If the creators of How I Met Your Mother think How I Met Your Father is positioned for success, they’re wrong on a number of levels. First of all, given that HIMYM is basically the same show as Friends, the spinoff is doomed to the same fate as Joey. Simple math. Beyond that, a serious question must be posed: why the FUCK would anyone want to watch the same drawn-out premise take place with a “different” set of characters? Especially when the original show arguably spent twice as long as it should have solving its central mystery? This is like launching a spinoff of Weeds where the main character is a widowed husband with two daughters, eventually marries a Canadian drug lord, and sells Indica instead of Sativa. Don’t insult us, Hollywood.

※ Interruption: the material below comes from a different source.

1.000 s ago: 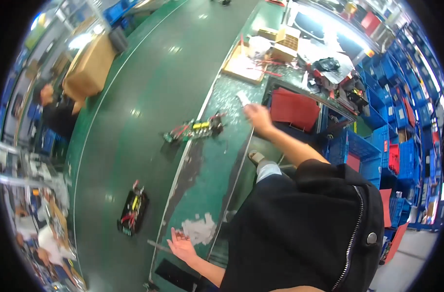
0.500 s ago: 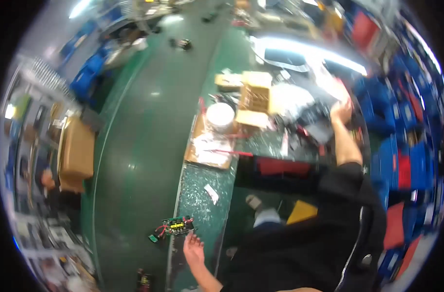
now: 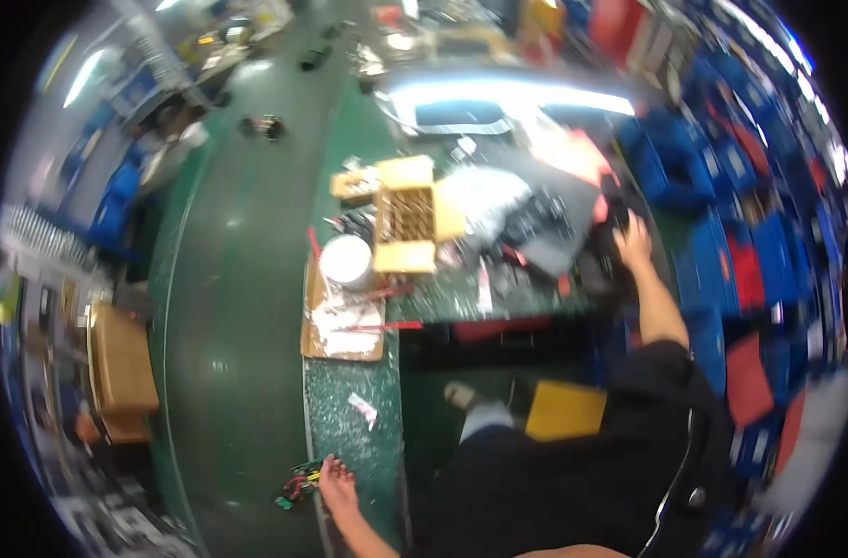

Granted, there are spinoffs in the past that have worked. Although younger generations scoff at the idea that Frasier was ever a watchable show, the fact of the matter is that it won 37 Emmys over an 11 year run—hardly a fluke. As its parent show, Cheers, is one of the most celebrated sitcoms of all time, this inspires some hope that a great show can lead to another great show. However, as Saved By The Bell: The College Years, Joey, The Cleveland Show, and many others demonstrate, Frasier is much closer to the exception than the rule.

This is what makes the impending debut of Better Call Saul, a spinoff based on Breaking Bad’s crooked New Mexico lawyer, all the more unsettling. BB just ended five seasons of excellence, cementing its status as, if not the best show of all time, easily one the top three. Six weeks later, America is still in a collective hangover from the show’s gut-wrenching final half-season, so the idea that there’s still something to hold onto is comforting. That’s a dangerous feeling, even with BB showrunner Vince Gilligan committed to having a presence in the BCS writers’ room throughout the first season.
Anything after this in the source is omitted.